In my mind what you are holding is a work of fiction. It has to be. Nothing so horrific, demeaning and fundamentally humiliating could ever happen in any real relationship, could it?
What if the events you are about to read about actually did happen? If that was the case then these words would probably be more at home as a case study within the genre of psychology on a bookshop's shelves. However, I am not seeking to find answers or reasoning to the terrifying occurrences within the following pages. This isn't a step by step guide of how to avoid the trauma that you may go on to read. So a self help text this most certainly is not. What you are about to read is an account of several situations that through no real fault of the participants, spiral utterly out of control and descend into the most hideous and degrading examples of physical and psychological trauma that any reader would probably never want to imagine.

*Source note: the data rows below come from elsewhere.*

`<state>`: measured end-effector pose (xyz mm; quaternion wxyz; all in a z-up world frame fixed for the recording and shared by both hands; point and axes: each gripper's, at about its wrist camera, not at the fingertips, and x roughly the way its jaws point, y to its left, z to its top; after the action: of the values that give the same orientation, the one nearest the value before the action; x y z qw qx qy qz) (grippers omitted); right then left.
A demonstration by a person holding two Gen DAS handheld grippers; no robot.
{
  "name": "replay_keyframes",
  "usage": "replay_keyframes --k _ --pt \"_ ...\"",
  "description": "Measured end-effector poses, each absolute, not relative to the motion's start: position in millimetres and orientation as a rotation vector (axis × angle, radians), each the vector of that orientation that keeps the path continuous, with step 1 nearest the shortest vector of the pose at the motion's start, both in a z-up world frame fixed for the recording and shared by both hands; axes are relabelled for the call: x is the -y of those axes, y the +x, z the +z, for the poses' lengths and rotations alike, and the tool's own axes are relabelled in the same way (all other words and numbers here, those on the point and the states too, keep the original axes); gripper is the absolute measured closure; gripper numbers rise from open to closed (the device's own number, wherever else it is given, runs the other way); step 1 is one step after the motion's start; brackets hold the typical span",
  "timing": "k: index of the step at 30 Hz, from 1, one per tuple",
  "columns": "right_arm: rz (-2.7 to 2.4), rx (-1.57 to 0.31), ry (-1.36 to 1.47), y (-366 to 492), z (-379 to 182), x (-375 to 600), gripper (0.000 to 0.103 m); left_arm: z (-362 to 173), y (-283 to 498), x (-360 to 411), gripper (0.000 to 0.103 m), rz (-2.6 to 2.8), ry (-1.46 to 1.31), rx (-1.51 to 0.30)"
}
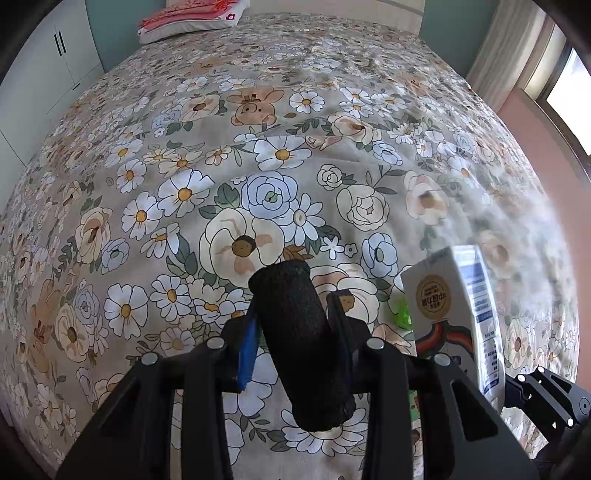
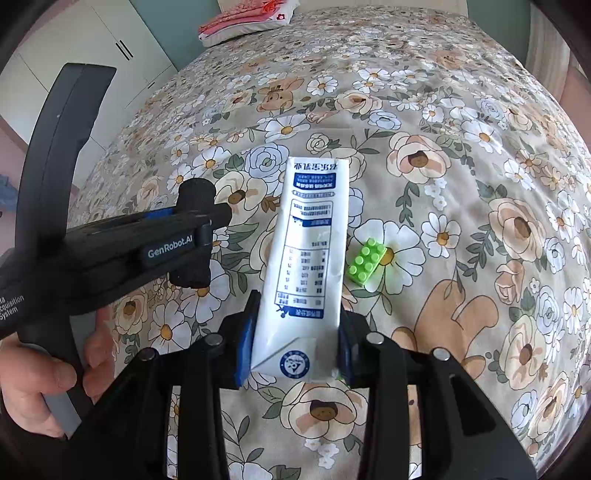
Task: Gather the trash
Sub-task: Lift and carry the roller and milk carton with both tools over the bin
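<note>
A black, rough-surfaced cylinder [image 1: 299, 343] sits lengthwise between the blue pads of my left gripper [image 1: 295, 310], which is shut on it and holds it above the flowered bedspread [image 1: 155, 206]. In the right wrist view the same cylinder [image 2: 197, 192] pokes out above and below that gripper's fingers. My right gripper [image 2: 299, 306] is shut on the lower end of a white milk carton [image 2: 310, 243] with blue print, lifted off the bed. The carton [image 1: 443, 295] also stands at the right of the left wrist view.
A green toy brick [image 2: 365, 260] lies on the bedspread just right of the carton. A pink and white pillow [image 2: 243, 18] rests at the bed's far end. White wardrobe doors [image 1: 48, 74] stand to the left, and a window [image 1: 569, 85] is on the right. A person's hand [image 2: 33, 373] grips the left handle.
</note>
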<state>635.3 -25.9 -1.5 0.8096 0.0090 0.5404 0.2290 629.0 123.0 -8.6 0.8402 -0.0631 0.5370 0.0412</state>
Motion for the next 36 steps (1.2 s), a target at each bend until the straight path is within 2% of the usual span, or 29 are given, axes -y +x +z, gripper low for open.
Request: replay_keyframes --k 22,36 --pt "0.431 -0.866 -0.065 476.2 198.1 85.9 0.065 196.6 444.8 -74.5 0.065 0.064 0.004 -0.828" --pt "0.397 -0.711 -0.101 362.9 283.6 133.7 0.066 266.2 322.4 -78.3 0.065 0.068 0.046 -0.679"
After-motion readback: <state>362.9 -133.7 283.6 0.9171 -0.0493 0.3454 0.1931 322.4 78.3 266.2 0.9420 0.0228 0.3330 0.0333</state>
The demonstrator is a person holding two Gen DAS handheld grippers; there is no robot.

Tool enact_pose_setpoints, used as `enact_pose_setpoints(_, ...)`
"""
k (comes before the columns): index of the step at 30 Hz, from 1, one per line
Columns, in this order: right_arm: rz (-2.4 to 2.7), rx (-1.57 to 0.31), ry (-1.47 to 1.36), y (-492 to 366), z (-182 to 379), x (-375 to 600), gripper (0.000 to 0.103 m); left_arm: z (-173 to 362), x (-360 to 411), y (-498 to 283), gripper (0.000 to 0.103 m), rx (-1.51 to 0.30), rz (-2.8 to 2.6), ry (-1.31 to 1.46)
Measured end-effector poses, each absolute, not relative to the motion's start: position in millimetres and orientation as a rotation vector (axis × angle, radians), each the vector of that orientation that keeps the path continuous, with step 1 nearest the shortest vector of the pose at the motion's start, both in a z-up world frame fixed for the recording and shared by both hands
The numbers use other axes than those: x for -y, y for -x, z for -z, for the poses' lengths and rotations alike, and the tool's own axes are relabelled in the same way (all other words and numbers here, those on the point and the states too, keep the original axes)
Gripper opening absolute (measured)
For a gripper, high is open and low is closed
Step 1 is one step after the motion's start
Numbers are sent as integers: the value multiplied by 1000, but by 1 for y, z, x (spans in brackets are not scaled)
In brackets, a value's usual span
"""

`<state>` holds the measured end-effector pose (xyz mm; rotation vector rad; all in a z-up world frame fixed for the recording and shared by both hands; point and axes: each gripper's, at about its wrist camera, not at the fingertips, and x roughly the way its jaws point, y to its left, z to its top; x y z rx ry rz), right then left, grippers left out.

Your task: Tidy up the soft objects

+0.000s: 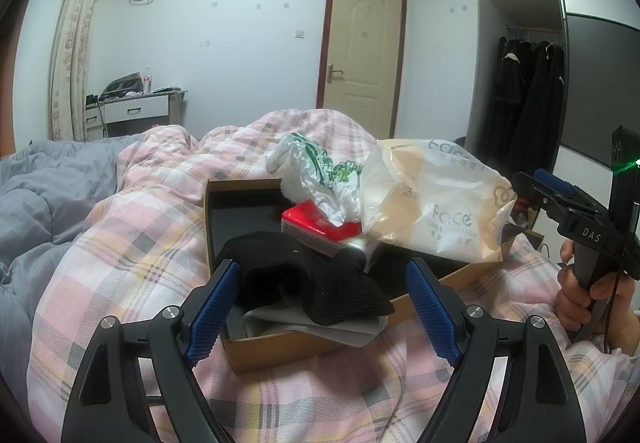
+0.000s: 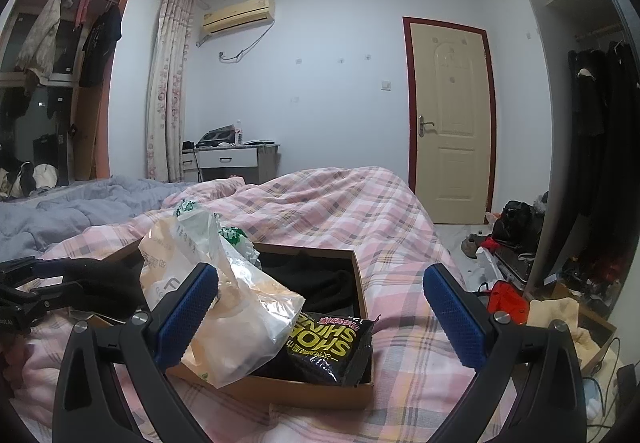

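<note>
At frame centre, a cardboard box (image 1: 320,347) is sitting on the plaid quilt (image 1: 120,243), holding a black cloth (image 1: 320,283) and tissue pack (image 1: 432,211). The left gripper (image 1: 324,319) is gaping wide around the cloth, pads apart from it. The right gripper (image 2: 320,319) is standing open, empty, over the box's near edge.

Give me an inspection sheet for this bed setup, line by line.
Surface: pink plaid quilt on a bed, rumpled.
Job's things: cardboard box holding a black cloth, grey cloth, red pack, tissue bag, white-green bag, shoe shine pack.
Clutter: grey duvet beside the quilt.
Grippers: left hand-held gripper open around the black cloth; right hand-held gripper open over the box.
Cables: cords on the floor.
Surroundings: door, wardrobe, desk.
</note>
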<state>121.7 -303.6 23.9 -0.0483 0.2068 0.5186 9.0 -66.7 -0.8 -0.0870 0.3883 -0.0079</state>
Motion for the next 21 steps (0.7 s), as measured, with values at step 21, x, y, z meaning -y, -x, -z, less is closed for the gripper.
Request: enact_pose_setpoints(21, -517, -207, 46, -122, -25, 306, 102, 2, 70, -7, 103, -363, 4, 70)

Both protagonists in these accounts are victims. Both in their mid twenties, one with heavy emotional baggage resulting from events in her childhood and the other, the optimistic dreamer whose early years, by stark contrast were a hazy blue sky, picket fence existence. He had the sort of family environment that encouraged stability, love and security. The kind of childhood that fits nicely into the forty something's nostalgic rose tinted view of what their own childhood was. A glance backwards in time heavily diluted and embellished by American tea time family feel good TV shows and what they strive to represent.
Hers, on the other hand, was not. She had the constant threat of many forms of abuse hanging malignantly in the air of her family home. Abuse aimed at her and her mother from a father who was probably a victim himself somewhere along the line. Anyway, this is also not a psychological analysis of why what happened, happened.
You are about to be presented with a series of events that all took place in a relationship that lasted five long years. If you recognize any of these occurrences within your own life you will be aware of the level of control it is possible to have over another human being. You will be trapped in an awful place with absolutely no means of escape. You will be waiting and waiting for your partner to terminate the relationship because no matter how badly you need to be rid of this cancerous pairing, it is not yours to end. This work demonstrates what it can be like living with a person who is mentally ill. I try and acknowledge throughout this text that there is no one participant who is accountable for blame. It is written from the perspective of the person who is not mentally ill. Remember that she was his first serious girlfriend and that he had no frame of reference upon which to base these occurrences. He possessed the perspective to realise that all women did not behave in this way. Nevertheless, he had never previously encountered any behaviour such as this and therefore did not have the apparatus in place to help deal with these horrific situations.
These four accounts are snapshots of our time together. There were many other instances that were equally and more unpleasant. There is so much more to tell about the relationship and although it is quite liberating and purging to actually put pen to paper and write it all down, it is also somewhat traumatic and mentally draining. Our wedding, dreadful honeymoon and the face to face showdown she had with my Mother are other events that I could have chosen to document.
It has taken a long time for me to accept these events as fact. For over ten tears I did not really consider that these things happened to me, they were most certainly fiction. A bad story that existed in my head. I was in a relationship in which I was physically and mentally abused, yet we were both victims in our different ways. For many years I hated her. I do not hate her anymore.